** Given data follows **

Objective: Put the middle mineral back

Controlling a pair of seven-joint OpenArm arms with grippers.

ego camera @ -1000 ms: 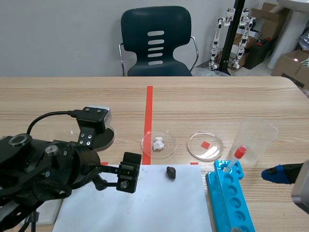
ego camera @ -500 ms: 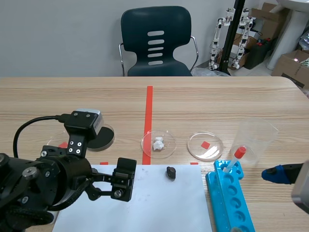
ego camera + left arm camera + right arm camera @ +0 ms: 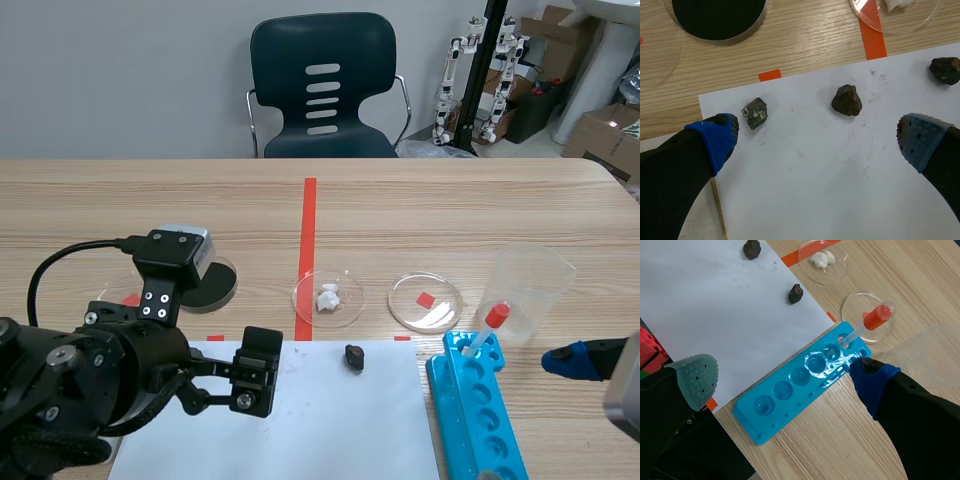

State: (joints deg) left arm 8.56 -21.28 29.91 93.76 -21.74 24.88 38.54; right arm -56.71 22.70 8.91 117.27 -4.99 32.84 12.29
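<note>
- Middle mineral (image 3: 846,100): dark brown, lumpy and matte, with a blunt peak on top; also visible in the right wrist view (image 3: 752,248).
- Loose on the white paper (image 3: 815,190), near the sheet's far edge and about midway along it; hidden behind the arm in the scene view.
- Left gripper (image 3: 815,142) above the paper with fingers spread wide, holding nothing; middle mineral just ahead of the gap, touching neither finger.
- Grey speckled mineral (image 3: 755,112) near the paper's far left corner, just beside one blue pad (image 3: 715,140) of the left gripper.
- Blackish mineral (image 3: 945,70) further along the same far edge, well apart from the middle one.
- Past the paper's far edge, on the tabletop: a round dish with a black bottom (image 3: 717,17), a petri dish with white pieces (image 3: 329,297) and a petri dish over a red mark (image 3: 425,302).
- Blue well tray (image 3: 480,415) along the paper's right edge, a red-bulbed dropper (image 3: 490,325) leaning in its far end, a clear cup (image 3: 530,285) just behind it.
- Right gripper (image 3: 785,380) spread open over the tray, empty.
</note>
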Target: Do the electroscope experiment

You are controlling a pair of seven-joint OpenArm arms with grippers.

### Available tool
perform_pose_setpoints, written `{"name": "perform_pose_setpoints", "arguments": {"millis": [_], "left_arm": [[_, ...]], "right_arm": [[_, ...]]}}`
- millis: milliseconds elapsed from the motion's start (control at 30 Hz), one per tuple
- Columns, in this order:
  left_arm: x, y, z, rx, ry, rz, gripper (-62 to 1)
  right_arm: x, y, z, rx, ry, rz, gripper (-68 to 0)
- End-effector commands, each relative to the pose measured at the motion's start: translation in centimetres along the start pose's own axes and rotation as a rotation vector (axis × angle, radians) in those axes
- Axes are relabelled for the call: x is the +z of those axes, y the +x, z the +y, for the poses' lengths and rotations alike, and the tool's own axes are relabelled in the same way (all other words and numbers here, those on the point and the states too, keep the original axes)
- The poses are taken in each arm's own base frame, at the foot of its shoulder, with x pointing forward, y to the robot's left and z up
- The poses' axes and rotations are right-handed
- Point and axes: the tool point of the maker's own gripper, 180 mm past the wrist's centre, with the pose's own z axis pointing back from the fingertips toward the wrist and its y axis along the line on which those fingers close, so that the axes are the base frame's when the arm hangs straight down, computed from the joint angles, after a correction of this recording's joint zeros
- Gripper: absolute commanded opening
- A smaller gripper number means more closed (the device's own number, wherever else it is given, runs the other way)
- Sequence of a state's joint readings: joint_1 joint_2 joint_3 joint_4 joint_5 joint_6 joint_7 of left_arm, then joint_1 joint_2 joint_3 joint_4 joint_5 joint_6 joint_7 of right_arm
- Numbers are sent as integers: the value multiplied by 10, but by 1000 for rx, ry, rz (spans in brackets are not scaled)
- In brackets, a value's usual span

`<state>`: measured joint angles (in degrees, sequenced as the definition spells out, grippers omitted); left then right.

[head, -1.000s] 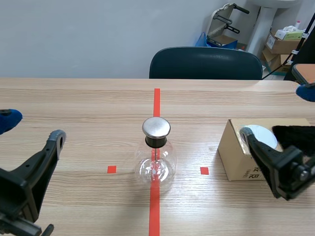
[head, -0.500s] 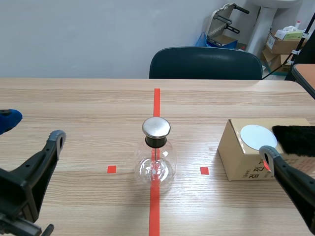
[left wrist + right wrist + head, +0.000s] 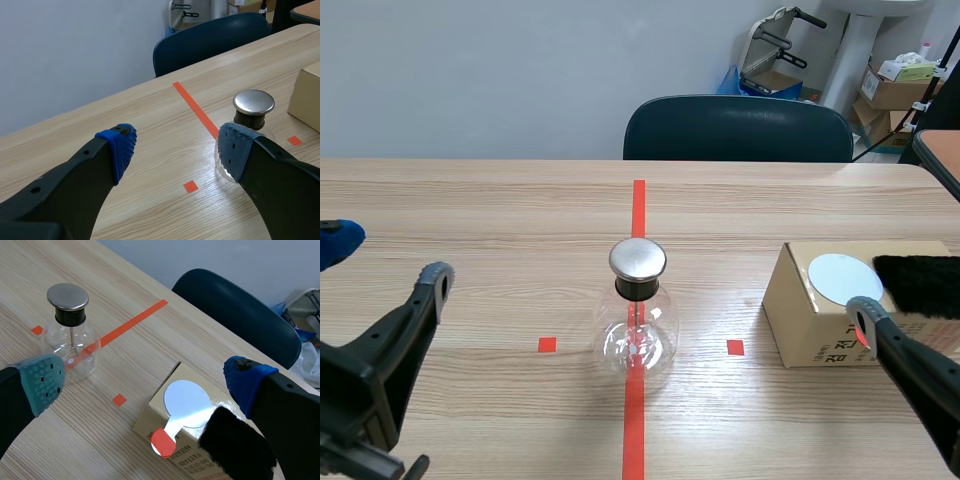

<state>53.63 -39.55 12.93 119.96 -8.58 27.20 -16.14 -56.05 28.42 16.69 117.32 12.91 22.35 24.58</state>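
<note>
Detail on the cardboard box comes best from the right wrist view. A silvery round disc with a short red handle lies on its top, touching a black furry cloth. All of this is ahead of the right gripper, framed by its wide-spread fingers, which hold nothing. The scene view shows only one finger of that gripper. The left wrist view catches just a corner of the box. The left gripper gapes wide too, empty, with the electroscope just beyond the pad of one finger. The electroscope is a round-bellied flask of clear glass with a black neck collar and a flat polished metal cap, and a thin rod hangs inside. It stands upright on the red tape line, between the two grippers and touched by neither.
</note>
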Motion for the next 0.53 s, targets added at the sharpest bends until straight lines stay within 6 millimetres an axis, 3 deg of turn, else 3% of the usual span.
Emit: {"name": "perform_pose_setpoints", "arguments": {"millis": [0, 500], "left_arm": [[-2, 18, 0, 3, -1, -56, -235], [-5, 15, -4, 63, -24, -24, -234]], "right_arm": [[-2, 6, -2, 4, 5, -28, 4], [-2, 6, -2, 5, 4, -28, 4]]}}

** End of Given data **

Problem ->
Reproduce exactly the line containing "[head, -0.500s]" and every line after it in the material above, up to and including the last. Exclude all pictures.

Result of the exercise ->
[head, -0.500s] 
[left wrist + right wrist + head, +0.000s] 

<state>53.63 -39.55 12.93 119.96 -8.58 27.20 -16.14 -56.05 28.42 16.69 117.32 12.91 22.35 24.58</state>
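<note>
Detail on the cardboard box comes best from the right wrist view. A silvery round disc with a short red handle lies on its top, touching a black furry cloth. All of this is ahead of the right gripper, framed by its wide-spread fingers, which hold nothing. The scene view shows only one finger of that gripper. The left wrist view catches just a corner of the box. The left gripper gapes wide too, empty, with the electroscope just beyond the pad of one finger. The electroscope is a round-bellied flask of clear glass with a black neck collar and a flat polished metal cap, and a thin rod hangs inside. It stands upright on the red tape line, between the two grippers and touched by neither.
</note>
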Motion for the next 0.53 s, targets added at the sharpest bends until straight lines stay within 6 millimetres an axis, 3 deg of turn, else 3% of the usual span.
Emit: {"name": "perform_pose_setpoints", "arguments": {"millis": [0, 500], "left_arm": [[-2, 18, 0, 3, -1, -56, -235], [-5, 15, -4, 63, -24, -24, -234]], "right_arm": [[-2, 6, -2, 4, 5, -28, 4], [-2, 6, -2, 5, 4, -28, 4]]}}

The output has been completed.